== TASK ITEM ==
Only the pictures are to be left out; return the rest of the data exactly as it stands.

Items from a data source
::::::::::

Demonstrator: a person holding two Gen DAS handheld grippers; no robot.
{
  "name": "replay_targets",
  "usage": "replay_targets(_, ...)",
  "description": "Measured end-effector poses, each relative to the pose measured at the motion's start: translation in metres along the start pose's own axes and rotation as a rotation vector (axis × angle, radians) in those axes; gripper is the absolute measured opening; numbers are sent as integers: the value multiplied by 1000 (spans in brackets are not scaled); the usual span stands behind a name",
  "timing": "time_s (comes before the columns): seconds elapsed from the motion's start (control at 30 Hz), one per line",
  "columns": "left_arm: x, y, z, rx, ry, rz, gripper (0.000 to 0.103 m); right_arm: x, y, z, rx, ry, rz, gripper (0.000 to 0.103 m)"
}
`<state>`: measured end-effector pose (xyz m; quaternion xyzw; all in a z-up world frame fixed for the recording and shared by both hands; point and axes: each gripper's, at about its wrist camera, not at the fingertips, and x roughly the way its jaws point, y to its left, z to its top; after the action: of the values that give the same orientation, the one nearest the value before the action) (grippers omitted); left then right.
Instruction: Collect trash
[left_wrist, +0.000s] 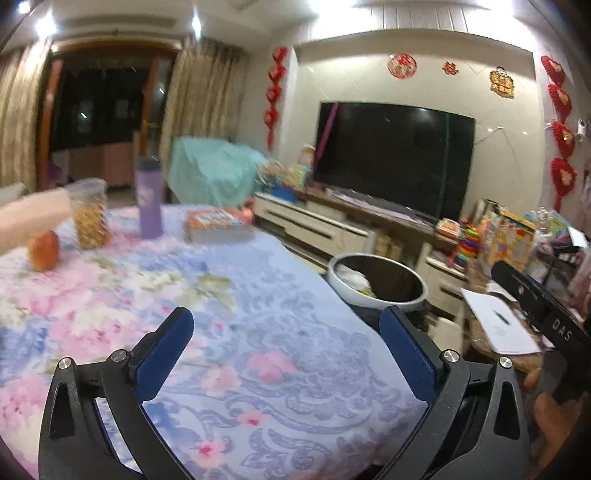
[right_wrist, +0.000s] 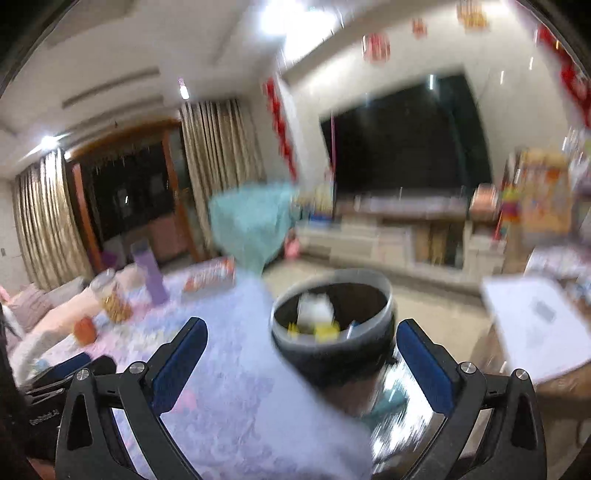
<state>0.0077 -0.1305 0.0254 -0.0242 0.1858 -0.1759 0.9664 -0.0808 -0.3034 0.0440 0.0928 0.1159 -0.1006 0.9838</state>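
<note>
Flowered bench (left_wrist: 258, 332) with no loose trash visible; trash bin (right_wrist: 332, 314) just beyond its edge, straight ahead of right gripper (right_wrist: 301, 350), nearer than left gripper (left_wrist: 286, 345). Both spread, holding nothing.

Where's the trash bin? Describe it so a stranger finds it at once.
Start at the table with the floral cloth. Just past its right edge, before the TV cabinet, stands the trash bin. It is round, open-topped, pale-rimmed and dark inside, with white and yellow scraps in it.
</note>
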Motion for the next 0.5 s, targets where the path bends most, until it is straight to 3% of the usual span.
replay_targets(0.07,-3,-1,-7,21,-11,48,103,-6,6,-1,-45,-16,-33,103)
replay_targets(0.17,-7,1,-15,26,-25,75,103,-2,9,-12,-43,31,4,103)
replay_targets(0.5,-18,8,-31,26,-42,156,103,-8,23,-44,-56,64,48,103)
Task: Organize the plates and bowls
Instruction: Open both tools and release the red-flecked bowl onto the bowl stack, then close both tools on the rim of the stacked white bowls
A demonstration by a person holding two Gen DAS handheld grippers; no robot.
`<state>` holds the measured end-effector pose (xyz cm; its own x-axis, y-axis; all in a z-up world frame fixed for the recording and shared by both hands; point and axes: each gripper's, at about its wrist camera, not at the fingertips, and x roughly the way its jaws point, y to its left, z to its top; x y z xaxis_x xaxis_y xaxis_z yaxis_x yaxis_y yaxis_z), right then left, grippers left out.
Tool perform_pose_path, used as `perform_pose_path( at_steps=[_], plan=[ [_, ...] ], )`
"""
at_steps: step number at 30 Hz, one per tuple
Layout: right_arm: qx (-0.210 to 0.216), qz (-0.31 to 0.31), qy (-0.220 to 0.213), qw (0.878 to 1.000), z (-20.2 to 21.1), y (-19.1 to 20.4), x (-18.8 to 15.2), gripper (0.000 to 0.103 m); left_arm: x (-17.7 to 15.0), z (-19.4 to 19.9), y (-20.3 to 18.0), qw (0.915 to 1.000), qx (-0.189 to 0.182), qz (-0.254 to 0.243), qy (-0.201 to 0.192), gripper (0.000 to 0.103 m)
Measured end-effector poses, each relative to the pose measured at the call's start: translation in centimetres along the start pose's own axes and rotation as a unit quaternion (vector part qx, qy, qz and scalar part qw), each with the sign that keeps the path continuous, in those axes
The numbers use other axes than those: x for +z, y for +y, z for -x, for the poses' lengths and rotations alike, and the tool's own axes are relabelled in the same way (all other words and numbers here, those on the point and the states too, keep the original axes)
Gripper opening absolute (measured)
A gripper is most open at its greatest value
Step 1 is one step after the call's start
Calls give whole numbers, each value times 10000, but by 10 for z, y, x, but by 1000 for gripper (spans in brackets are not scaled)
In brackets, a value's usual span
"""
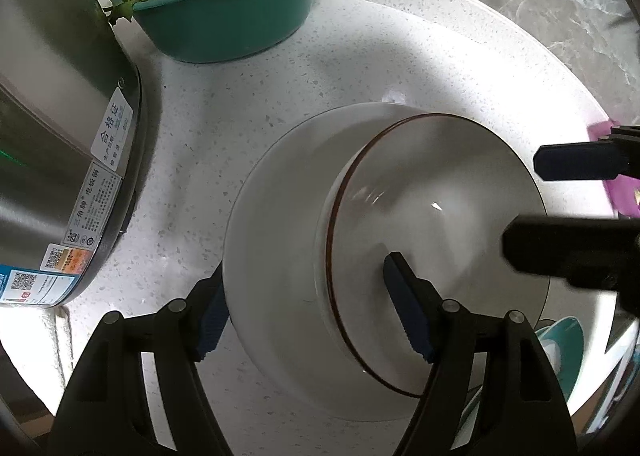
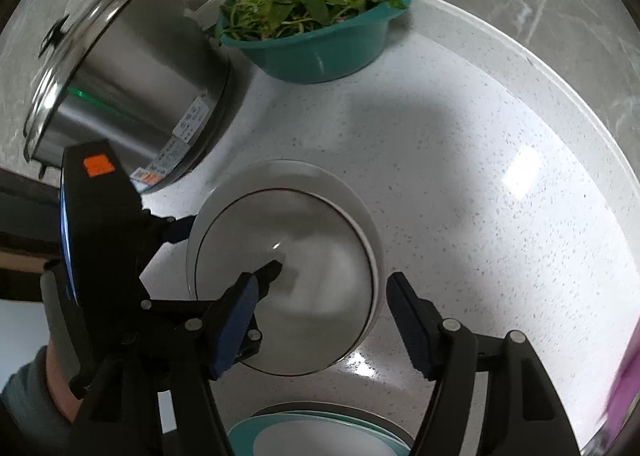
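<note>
Two white bowls sit nested on the speckled counter: an inner bowl with a dark rim line [image 1: 432, 224] inside a plain outer bowl [image 1: 276, 224]; both show in the right wrist view [image 2: 304, 256]. My left gripper [image 1: 308, 316] straddles the near wall of the bowls, one finger outside, one inside, jaws apart. My right gripper [image 2: 320, 320] is open; its left finger is over the inner bowl and its right finger is outside the rim. Teal-rimmed plates [image 2: 320, 436] lie stacked below my right gripper.
A steel rice cooker [image 1: 56, 160] stands at the left, close to the bowls. A teal basin of green leaves [image 1: 228, 16] sits at the back. A marble wall rises behind the white counter [image 2: 500, 176]. Something pink [image 1: 624, 192] is at the right edge.
</note>
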<state>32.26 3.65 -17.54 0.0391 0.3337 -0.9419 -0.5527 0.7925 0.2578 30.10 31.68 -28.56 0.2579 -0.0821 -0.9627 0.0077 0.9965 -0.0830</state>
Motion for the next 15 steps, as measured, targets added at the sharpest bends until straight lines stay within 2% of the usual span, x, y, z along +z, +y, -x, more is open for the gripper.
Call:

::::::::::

== TASK OUTPUT ==
Demonstrator: a person holding two Gen DAS handheld grippers; no robot.
{
  "name": "replay_targets",
  "usage": "replay_targets(_, ...)",
  "description": "Measured end-effector poses, each relative to the pose measured at the motion's start: translation in metres along the start pose's own axes and rotation as a rotation vector (axis × angle, radians) in those axes; gripper is the absolute measured opening; numbers are sent as integers: the value multiplied by 1000 (spans in brackets are not scaled); the usual span stands behind a name",
  "timing": "time_s (comes before the columns): seconds elapsed from the motion's start (control at 30 Hz), one per line",
  "columns": "left_arm: x, y, z, rx, ry, rz, gripper (0.000 to 0.103 m); right_arm: x, y, z, rx, ry, rz, gripper (0.000 to 0.103 m)"
}
`<state>`: measured end-effector pose (xyz m; quaternion xyzw; all in a z-up world frame fixed for the recording and shared by both hands; point and axes: each gripper's, at about its wrist camera, not at the fingertips, and x roughly the way its jaws point, y to its left, z to its top; after the action: of the values that give the same orientation, the one nearest the value before the action) (grippers omitted); left then right.
Instruction: Collect trash
[left_wrist, +0.000s] 
[right_wrist, +0.000s] 
<state>0.0077 -0.1305 0.0254 -0.0242 0.1858 -0.1759 0.9664 -0.0808 -0.3034 0.0440 0.0928 0.1159 -0.1006 0.9838</state>
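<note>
Flowered bench (left_wrist: 258, 332) with no loose trash visible; trash bin (right_wrist: 332, 314) just beyond its edge, straight ahead of right gripper (right_wrist: 301, 350), nearer than left gripper (left_wrist: 286, 345). Both spread, holding nothing.

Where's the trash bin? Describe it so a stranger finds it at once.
Start at the table with the floral cloth. Just past its right edge, before the TV cabinet, stands the trash bin. It is round, open-topped, pale-rimmed and dark inside, with white and yellow scraps in it.
</note>
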Motion for the next 0.5 s, targets where the path bends most, until it is straight to 3% of the usual span.
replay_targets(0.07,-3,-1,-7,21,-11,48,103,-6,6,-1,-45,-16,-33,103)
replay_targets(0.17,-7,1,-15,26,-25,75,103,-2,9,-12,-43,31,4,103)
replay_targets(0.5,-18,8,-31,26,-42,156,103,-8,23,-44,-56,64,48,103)
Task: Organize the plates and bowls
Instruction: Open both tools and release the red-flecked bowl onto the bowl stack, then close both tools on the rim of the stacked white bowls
A demonstration by a person holding two Gen DAS handheld grippers; no robot.
`<state>` holds the measured end-effector pose (xyz cm; its own x-axis, y-axis; all in a z-up world frame fixed for the recording and shared by both hands; point and axes: each gripper's, at about its wrist camera, not at the fingertips, and x roughly the way its jaws point, y to its left, z to its top; x y z xaxis_x xaxis_y xaxis_z yaxis_x yaxis_y yaxis_z), right then left, grippers left out.
Tool perform_pose_path, used as `perform_pose_path( at_steps=[_], plan=[ [_, ...] ], )`
"""
at_steps: step number at 30 Hz, one per tuple
Layout: right_arm: qx (-0.210 to 0.216), qz (-0.31 to 0.31), qy (-0.220 to 0.213), qw (0.878 to 1.000), z (-20.2 to 21.1), y (-19.1 to 20.4), x (-18.8 to 15.2), gripper (0.000 to 0.103 m); left_arm: x (-17.7 to 15.0), z (-19.4 to 19.9), y (-20.3 to 18.0), qw (0.915 to 1.000), qx (-0.189 to 0.182), qz (-0.254 to 0.243), qy (-0.201 to 0.192), gripper (0.000 to 0.103 m)
Measured end-effector poses, each relative to the pose measured at the call's start: translation in centimetres along the start pose's own axes and rotation as a unit quaternion (vector part qx, qy, qz and scalar part qw), each with the sign that keeps the path continuous, in those axes
The numbers use other axes than those: x for +z, y for +y, z for -x, for the poses' lengths and rotations alike, and the tool's own axes are relabelled in the same way (all other words and numbers here, those on the point and the states too, keep the original axes)
Gripper opening absolute (measured)
A gripper is most open at its greatest value
Step 1 is one step after the call's start
Calls give whole numbers, each value times 10000, but by 10 for z, y, x, but by 1000 for gripper (spans in brackets are not scaled)
In brackets, a value's usual span
"""
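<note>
Two white bowls sit nested on the speckled counter: an inner bowl with a dark rim line [image 1: 432, 224] inside a plain outer bowl [image 1: 276, 224]; both show in the right wrist view [image 2: 304, 256]. My left gripper [image 1: 308, 316] straddles the near wall of the bowls, one finger outside, one inside, jaws apart. My right gripper [image 2: 320, 320] is open; its left finger is over the inner bowl and its right finger is outside the rim. Teal-rimmed plates [image 2: 320, 436] lie stacked below my right gripper.
A steel rice cooker [image 1: 56, 160] stands at the left, close to the bowls. A teal basin of green leaves [image 1: 228, 16] sits at the back. A marble wall rises behind the white counter [image 2: 500, 176]. Something pink [image 1: 624, 192] is at the right edge.
</note>
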<state>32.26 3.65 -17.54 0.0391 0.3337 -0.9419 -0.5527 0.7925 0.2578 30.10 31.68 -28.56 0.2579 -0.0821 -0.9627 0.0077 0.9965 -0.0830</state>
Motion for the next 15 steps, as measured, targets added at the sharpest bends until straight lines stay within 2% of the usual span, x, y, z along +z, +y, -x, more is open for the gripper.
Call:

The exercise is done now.